INVESTIGADORES
FUNDIA Ariela Freya
congresos y reuniones científicas
Título:
ANALISIS DE POLIMORFISMOS EN LOS GENES GLUTATION-S-TRANSFERASA GSTM1 Y GSTT1 EN ENFERMEDAD CELÍACA
Autor/es:
WEICH NATALIA; LA MOTTA, GRACIELA; CRIVELLI, ADRIANA; GÓMEZ, JUAN CARLOS; SLAVUTSKY, IRMA; LARRIPA, IRENE; FUNDIA, ARIELA
Lugar:
Mar del Plata
Reunión:
Congreso; LV Reunón Científica Anual de SAIC; 2010
Institución organizadora:
Sociedad Argentina de Investigación Clínica
Resumen:
La enfermedad celíaca (EC) es una enteropatía autoinmune que presenta predisposición a neoplasias e inestabilidad cromosómica (CIN), cuyo origen es aún desconocido. Los genes Glutation-S-Transferasa (GSTs) constituyen uno de los mayores sistemas encargados de preservar la integridad del ADN mediante la detoxificación de carcinógenos, drogas y otros xenobióticos. Las isoformas GSTM1 y GSTT1 tienen variantes polimórficas nulas por deleción homocigota del gen presentando diferencias en su capacidad enzimática y la susceptibilidad al cáncer. El objetivo de este trabajo fue realizar la genotipificación de GSTM1 y GSTT1 en población normal y celíaca a fin de evaluar la influencia de otros factores genéticos subyacentes a la inestabilidad genómica en EC. Se estudiaron muestras de sangre periférica (SP) de 100 dadores sanos y 20 pacientes al momento del diagnóstico.
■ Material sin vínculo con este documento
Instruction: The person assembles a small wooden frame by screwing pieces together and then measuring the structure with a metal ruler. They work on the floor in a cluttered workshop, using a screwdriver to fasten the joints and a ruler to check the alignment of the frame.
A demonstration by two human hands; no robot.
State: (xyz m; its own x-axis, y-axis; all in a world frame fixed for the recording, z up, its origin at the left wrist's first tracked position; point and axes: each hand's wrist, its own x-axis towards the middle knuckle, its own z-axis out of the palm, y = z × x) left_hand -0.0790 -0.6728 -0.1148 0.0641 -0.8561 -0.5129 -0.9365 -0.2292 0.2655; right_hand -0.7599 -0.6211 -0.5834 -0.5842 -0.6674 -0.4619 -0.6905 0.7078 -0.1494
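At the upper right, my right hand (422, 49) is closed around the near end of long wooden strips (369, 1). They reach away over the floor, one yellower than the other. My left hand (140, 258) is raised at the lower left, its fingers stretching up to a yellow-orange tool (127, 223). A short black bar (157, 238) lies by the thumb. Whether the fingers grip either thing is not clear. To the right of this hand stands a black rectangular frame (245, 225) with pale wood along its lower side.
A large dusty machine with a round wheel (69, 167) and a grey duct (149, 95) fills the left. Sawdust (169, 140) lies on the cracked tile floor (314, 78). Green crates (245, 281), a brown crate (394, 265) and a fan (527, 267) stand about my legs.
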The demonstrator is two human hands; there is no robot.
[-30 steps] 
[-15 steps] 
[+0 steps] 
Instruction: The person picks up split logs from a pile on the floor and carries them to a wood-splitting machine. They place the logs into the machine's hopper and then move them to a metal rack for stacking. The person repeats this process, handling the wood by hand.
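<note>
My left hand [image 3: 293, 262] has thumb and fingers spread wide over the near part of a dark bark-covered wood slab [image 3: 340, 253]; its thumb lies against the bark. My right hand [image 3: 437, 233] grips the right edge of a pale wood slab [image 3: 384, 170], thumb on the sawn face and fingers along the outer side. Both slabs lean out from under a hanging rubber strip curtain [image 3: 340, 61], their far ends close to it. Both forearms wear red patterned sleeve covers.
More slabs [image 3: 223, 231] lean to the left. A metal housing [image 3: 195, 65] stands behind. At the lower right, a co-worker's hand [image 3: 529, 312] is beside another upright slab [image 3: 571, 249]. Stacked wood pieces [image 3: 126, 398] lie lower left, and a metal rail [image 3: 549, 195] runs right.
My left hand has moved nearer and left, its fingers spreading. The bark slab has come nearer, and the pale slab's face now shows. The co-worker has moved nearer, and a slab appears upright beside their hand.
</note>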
Teniendo en cuenta que los genotipos de línea germinal y del tejido afectado pueden diferir en EC debido a las alteraciones genéticas asociadas a CIN, se compararon muestras apareadas de SP y biopsias de intestino delgado (BID) de 9 pacientes. GSTM1 y GSTT1 se amplificaron por PCR multiplex incluyendo el gen beta-globina como control interno y se analizaron en geles de agarosa (2%) con Bromuro de Etidio. El 10% de las muestras se estudió por duplicado con una concordancia del 100%. No hubo diferencias entre los genotipos de las muestras apareadas de SP y BID de cada individuo, demostrando que estos polimorfismos no son modificados por la enfermedad. Las frecuencias de genotipos nulos en el grupo control fueron: GSTM1 (35%), GSTT1 (6%) y GSTM1/GSTT1 (5%). Los pacientes presentaron: GSTM1 nulo (30%) y GSTT1 nulo (5%). No se encontraron diferencias entre pacientes con distinto genotipo y las variables clínicopatológicas así como tampoco con el grado de CIN de estos pacientes estudiado previamente. Estos resultados preliminares sugieren que GSTM1 y GSTT1 no están comprometidos en esta patología.